▼▼▼

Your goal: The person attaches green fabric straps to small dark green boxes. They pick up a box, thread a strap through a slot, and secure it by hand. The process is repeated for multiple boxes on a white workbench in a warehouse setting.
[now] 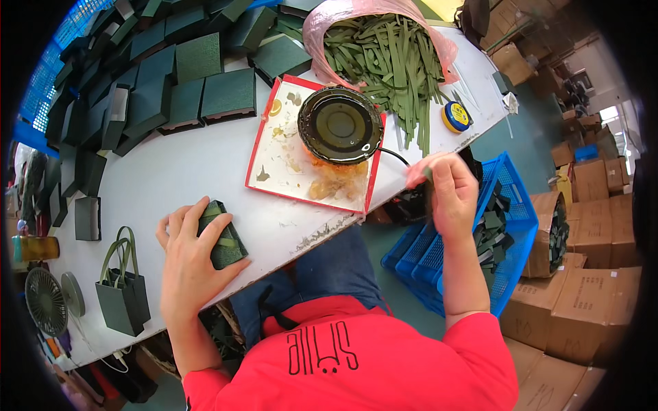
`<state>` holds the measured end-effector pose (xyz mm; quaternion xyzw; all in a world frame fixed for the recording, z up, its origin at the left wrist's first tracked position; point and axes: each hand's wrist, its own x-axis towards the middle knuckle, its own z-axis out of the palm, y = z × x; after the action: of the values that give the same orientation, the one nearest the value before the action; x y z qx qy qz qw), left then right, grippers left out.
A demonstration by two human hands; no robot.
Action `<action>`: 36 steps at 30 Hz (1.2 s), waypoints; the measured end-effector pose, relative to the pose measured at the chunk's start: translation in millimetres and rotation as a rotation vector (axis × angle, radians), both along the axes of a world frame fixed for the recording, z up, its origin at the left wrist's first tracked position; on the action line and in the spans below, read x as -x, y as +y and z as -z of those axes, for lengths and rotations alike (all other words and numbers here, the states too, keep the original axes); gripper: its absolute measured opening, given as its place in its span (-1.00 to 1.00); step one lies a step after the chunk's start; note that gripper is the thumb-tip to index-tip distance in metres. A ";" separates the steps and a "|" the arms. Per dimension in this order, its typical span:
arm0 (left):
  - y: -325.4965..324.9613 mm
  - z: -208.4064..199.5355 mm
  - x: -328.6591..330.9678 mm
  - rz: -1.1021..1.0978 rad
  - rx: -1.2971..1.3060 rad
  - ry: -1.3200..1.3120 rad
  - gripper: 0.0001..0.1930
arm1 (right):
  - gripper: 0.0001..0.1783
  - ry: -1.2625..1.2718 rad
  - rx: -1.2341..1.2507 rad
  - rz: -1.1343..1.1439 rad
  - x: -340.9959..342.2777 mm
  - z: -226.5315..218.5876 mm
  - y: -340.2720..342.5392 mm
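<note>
My left hand (188, 250) holds a small dark green box (228, 250) down on the white table near its front edge, fingers around its sides. A lighter green strap (230, 242) lies across the box's upper face. Raised beyond the table's right front edge, my right hand (454, 195) is closed, thumb and fingers pinched together and partly blurred. A small bit of green shows at its fingertips; its kind is hard to make out. Nearby, a round dark pan of brownish liquid (340, 125) sits on a stained white board with a red rim (274, 164).
Green straps (394, 58) spill from a pink bag (321, 34). A round yellow-and-blue tin (456, 116) stands right. Green boxes (229, 96) crowd the far left; a handled green bag (122, 298) stands near left. Below right, a blue crate (517, 226) holds green pieces beside cartons (582, 301).
</note>
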<state>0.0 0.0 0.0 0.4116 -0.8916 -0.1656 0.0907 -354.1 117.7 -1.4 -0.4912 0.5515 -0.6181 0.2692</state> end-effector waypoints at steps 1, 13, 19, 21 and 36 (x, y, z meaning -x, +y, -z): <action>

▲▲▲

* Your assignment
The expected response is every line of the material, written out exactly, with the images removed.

* Exercise output
Your goal: The person attaches green fabric straps to small dark green boxes. They pick up a box, thread a strap through a slot, and secure it by hand. The process is repeated for multiple boxes on a white workbench in a warehouse setting.
[now] 
`<state>` holds the measured end-effector pose (xyz mm; quaternion xyzw; all in a world frame fixed for the recording, z up, its origin at the left wrist's first tracked position; point and axes: each hand's wrist, its own x-axis towards the middle knuckle, its own z-axis out of the palm, y = z × x; after the action: of the values that give the same orientation, the one nearest the value before the action; x y z qx qy qz qw), left then right, grippers left out.
A demonstration by two human hands; no robot.
Action `<action>`: 36 steps at 30 Hz (1.2 s), waypoints; the measured end-effector pose, relative to the pose measured at the chunk's start: translation in millimetres and rotation as a rotation vector (axis × angle, radians), both along the axes of a world frame fixed for the recording, z up, its origin at the left wrist's first tracked position; on the action line and in the spans below, read x as -x, y as +y and z as -z of those axes, for lengths and rotations alike (all other words and numbers here, the states too, keep the original axes); gripper: its absolute measured opening, given as its place in its span (-1.00 to 1.00); step one lies a step after the chunk's start; note that gripper is the thumb-tip to index-tip distance in metres. A ";" separates the steps and a "|" the arms. Per dimension in this order, its typical span:
arm0 (left):
  - y: -325.4965..324.9613 mm
  - z: -208.4064..199.5355 mm
  - x: -328.6591..330.9678 mm
  - rz: -1.1021..1.0978 rad
  - rx: -1.2971..1.3060 rad
  - ry: -1.3200..1.3120 rad
  - gripper: 0.0001..0.1930
arm1 (right):
  - gripper: 0.0001..0.1783
  - ry: -1.2625..1.2718 rad
  - rx: -1.2341..1.2507 rad
  - rz: -1.1343..1.1439 rad
  - x: -340.9959..342.2777 mm
  - z: -226.5315..218.5876 mm
  - y: -340.2720..342.5392 mm
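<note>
My left hand (188, 250) holds a small dark green box (228, 250) down on the white table near its front edge, fingers around its sides. A lighter green strap (230, 242) lies across the box's upper face. Raised beyond the table's right front edge, my right hand (454, 195) is closed, thumb and fingers pinched together and partly blurred. A small bit of green shows at its fingertips; its kind is hard to make out. Nearby, a round dark pan of brownish liquid (340, 125) sits on a stained white board with a red rim (274, 164).
Green straps (394, 58) spill from a pink bag (321, 34). A round yellow-and-blue tin (456, 116) stands right. Green boxes (229, 96) crowd the far left; a handled green bag (122, 298) stands near left. Below right, a blue crate (517, 226) holds green pieces beside cartons (582, 301).
</note>
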<state>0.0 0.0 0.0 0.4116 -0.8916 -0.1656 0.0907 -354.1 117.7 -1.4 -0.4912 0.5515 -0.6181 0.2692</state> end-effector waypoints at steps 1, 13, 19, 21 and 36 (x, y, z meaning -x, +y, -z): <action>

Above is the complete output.